Assessment of the BREACH vulnerability

The recently disclosed BREACH vulnerability in HTTPS enables an attack against SSL-enabled websites. A BREACH attack leverages the use of HTTP-level compression to gain knowledge about some secret inside the SSL stream, by analyzing whether an attacker-injected "guess" is efficiently compressed by the dynamic compression dictionary that also contains the secret. This is a type of an attack known as an oracle, where an adversary can extract information from an online system by making multiple queries to it.

BREACH is interesting in that it isn't an attack against SSL/TLS per se; rather, it is a way of compromising some of the secrecy goals of TLS by exploiting an application that will echo back user-injected data on a page that also contains some secret (a good examination of a way to use BREACH is covered by Sophos). There are certain ways of using HTTPS which make this attack possible, and others which merely make the attack easier.

Making attacks possible

Impacted applications are those which:
  • Include in the response body data supplied in the request (for instance, by filling in a search box);
  • Include in the response some static secret (token, session ID, account ID); and
  • Use HTTP compression.
For each of these enabling conditions, making it untrue is sufficient to protect a request. Therefore, never echoing user data, having no secrets in a response stream or disabling compression are all possible fixes. However, making either of the first two conditions false is likely infeasible; secrets like Cross-Site Request Forgery (CSRF) tokens are often required for security goals, and many web experiences rely on displaying user data (hopefully sanitized to prevent application injection attacks). Disabling compression is possibly the only "foolproof" and straightforward means of stopping this attack simply - although it may be sufficient to only disable compression on responses with dynamic content. Responses which do not change between requests do not contain a user-supplied string, and therefore should be safe to compress.

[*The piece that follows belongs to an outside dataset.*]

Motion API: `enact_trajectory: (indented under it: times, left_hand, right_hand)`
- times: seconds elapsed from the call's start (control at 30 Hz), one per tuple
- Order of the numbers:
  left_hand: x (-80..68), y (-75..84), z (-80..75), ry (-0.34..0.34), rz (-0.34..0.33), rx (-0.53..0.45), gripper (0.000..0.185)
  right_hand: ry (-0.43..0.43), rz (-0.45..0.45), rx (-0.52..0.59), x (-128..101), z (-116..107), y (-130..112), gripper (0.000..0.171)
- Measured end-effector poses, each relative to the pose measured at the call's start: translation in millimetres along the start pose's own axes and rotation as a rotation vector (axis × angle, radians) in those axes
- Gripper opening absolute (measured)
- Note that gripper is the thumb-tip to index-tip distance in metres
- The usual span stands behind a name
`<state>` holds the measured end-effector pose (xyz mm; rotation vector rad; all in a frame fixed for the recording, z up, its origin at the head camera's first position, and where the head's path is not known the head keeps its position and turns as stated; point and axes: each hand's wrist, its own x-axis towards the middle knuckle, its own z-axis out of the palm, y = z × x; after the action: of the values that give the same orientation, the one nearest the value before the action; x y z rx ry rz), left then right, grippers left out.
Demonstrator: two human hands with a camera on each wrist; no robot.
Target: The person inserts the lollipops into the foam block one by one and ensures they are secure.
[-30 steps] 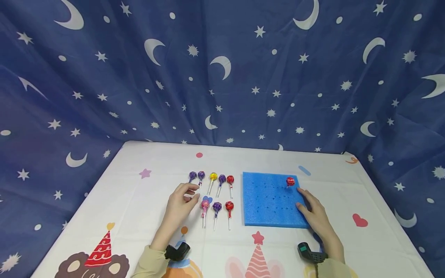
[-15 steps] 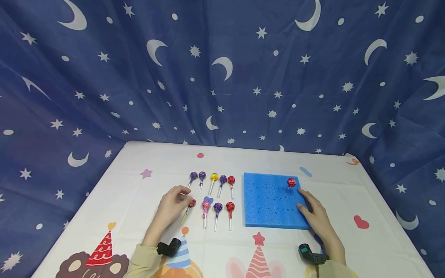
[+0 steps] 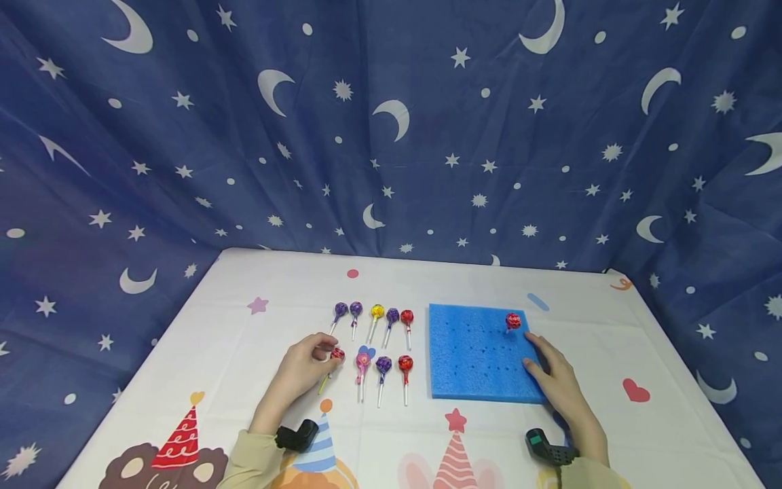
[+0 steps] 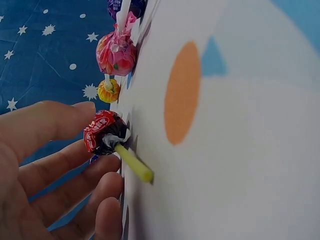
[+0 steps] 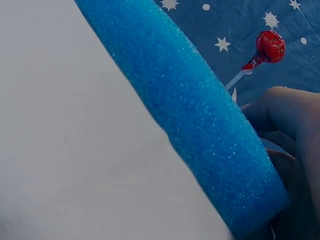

Disabling compression is likely to be expensive - some back-of-the-envelope numbers from Guy Podjarny, Akamai's CTO of Web Experience, suggest a significant performance hit. HTML compresses by a factor of around 6:1 - so disabling compression will increase bandwidth usage and latency accordingly. For an average web page, excluding HTML compression will likely increase the time to start rendering the page by around half a second for landline users, with an even greater impact for mobile users.

Making attacks easier

Applications are more easily attacked if they:
  • Have some predictability around the secrets; either by prepending fixed strings, or having a predictable start or end;
  • Are relatively static over time for a given user; and
  • Use a stream cipher.
This second category of enablers presents a greater challenge to evaluate solutions. Particularly challenging is the question of how much secrecy is gained and at what cost from each of them.

Altering secrets between requests is an interesting challenge - a CSRF token might be split into two dynamically changing values, which “add” together to form the real token (x * y = CSRF token). Splitting the CSRF token differently for each response ensures that an adversary can't pin down the actual token with an oracle attack. This may work for non-human parseable tokens, but what if the data being attacked is an address, phone number, or bank account number? Splitting them may still be possible (using JavaScript to reassemble in the browser), but the applications development cost to identify all secrets, and implement protections that do not degrade the user experience, seems unachievable.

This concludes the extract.